:: Collected material ::
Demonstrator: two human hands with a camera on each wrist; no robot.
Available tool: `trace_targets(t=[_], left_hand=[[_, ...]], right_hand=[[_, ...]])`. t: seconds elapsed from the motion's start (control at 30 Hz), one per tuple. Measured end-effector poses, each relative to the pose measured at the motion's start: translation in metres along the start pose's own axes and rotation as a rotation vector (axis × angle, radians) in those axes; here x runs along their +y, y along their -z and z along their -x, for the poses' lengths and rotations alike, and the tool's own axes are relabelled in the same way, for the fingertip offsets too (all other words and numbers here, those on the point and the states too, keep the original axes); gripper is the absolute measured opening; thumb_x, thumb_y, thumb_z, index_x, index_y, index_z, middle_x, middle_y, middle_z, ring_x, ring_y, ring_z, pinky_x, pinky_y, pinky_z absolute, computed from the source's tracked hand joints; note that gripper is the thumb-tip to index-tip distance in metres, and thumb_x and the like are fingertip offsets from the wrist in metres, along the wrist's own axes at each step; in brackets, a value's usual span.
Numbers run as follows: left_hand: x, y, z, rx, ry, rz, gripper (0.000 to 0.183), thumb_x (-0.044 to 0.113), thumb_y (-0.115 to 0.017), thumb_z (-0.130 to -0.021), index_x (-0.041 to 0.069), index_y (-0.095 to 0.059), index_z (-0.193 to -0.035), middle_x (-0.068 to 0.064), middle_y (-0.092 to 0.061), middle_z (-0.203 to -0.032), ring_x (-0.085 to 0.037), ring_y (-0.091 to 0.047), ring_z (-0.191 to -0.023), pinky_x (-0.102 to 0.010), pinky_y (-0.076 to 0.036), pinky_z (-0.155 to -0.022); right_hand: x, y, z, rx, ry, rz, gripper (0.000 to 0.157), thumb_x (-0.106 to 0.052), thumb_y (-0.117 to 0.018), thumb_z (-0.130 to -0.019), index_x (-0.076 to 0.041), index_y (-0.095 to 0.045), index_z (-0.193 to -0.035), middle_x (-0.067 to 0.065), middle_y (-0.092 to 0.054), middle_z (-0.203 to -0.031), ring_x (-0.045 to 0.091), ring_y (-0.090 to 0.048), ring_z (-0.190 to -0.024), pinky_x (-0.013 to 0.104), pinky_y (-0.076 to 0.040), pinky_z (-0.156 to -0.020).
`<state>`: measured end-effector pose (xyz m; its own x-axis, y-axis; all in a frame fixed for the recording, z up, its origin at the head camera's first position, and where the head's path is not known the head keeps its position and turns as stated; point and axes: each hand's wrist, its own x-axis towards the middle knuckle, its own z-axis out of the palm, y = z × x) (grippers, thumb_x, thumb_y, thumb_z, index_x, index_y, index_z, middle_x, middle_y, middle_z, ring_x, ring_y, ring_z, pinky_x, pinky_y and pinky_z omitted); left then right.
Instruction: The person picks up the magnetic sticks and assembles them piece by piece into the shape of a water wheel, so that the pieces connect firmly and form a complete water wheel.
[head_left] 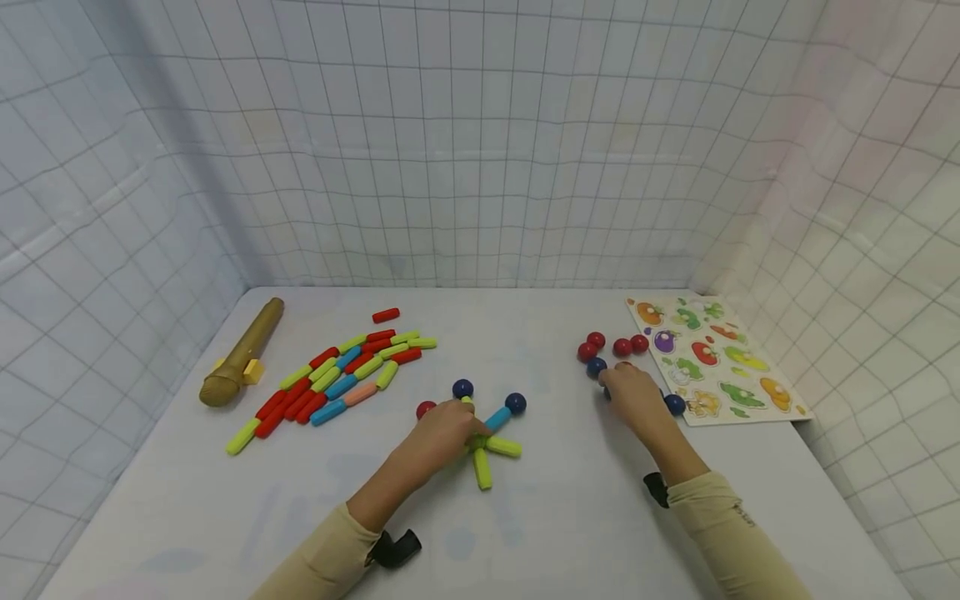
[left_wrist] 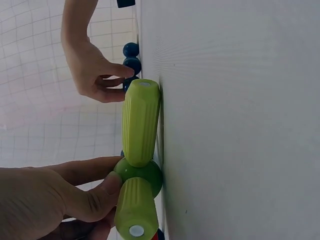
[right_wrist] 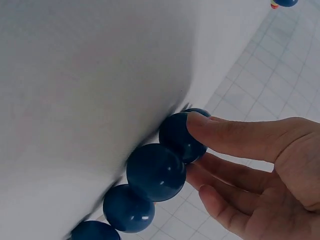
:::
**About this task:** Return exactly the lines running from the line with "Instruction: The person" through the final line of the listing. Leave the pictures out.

**Expected answer:**
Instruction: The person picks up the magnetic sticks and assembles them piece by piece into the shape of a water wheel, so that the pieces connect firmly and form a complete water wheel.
[head_left] 
[left_wrist] 
[right_wrist] 

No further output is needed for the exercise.